Set down the data that follows again, exactly as written.

--- START ---

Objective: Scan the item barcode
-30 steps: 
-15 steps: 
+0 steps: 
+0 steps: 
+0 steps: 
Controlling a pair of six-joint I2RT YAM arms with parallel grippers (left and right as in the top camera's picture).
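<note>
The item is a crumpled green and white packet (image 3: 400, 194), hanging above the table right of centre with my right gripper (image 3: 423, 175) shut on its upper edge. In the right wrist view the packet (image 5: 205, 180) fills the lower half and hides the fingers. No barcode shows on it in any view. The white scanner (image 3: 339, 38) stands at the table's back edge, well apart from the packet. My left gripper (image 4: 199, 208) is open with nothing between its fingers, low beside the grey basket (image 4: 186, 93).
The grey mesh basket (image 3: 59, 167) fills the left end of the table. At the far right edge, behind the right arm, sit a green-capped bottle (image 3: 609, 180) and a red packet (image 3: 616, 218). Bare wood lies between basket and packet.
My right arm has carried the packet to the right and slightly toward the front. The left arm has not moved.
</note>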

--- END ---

> RESPONSE:
Objective: Scan the item barcode
-30 steps: 
-15 steps: 
+0 steps: 
+0 steps: 
+0 steps: 
Controlling a pair of six-joint I2RT YAM arms with parallel grippers (left and right as in the top camera's picture).
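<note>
The item is a crumpled green and white packet (image 3: 400, 194), hanging above the table right of centre with my right gripper (image 3: 423, 175) shut on its upper edge. In the right wrist view the packet (image 5: 205, 180) fills the lower half and hides the fingers. No barcode shows on it in any view. The white scanner (image 3: 339, 38) stands at the table's back edge, well apart from the packet. My left gripper (image 4: 199, 208) is open with nothing between its fingers, low beside the grey basket (image 4: 186, 93).
The grey mesh basket (image 3: 59, 167) fills the left end of the table. At the far right edge, behind the right arm, sit a green-capped bottle (image 3: 609, 180) and a red packet (image 3: 616, 218). Bare wood lies between basket and packet.
My right arm has carried the packet to the right and slightly toward the front. The left arm has not moved.
</note>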

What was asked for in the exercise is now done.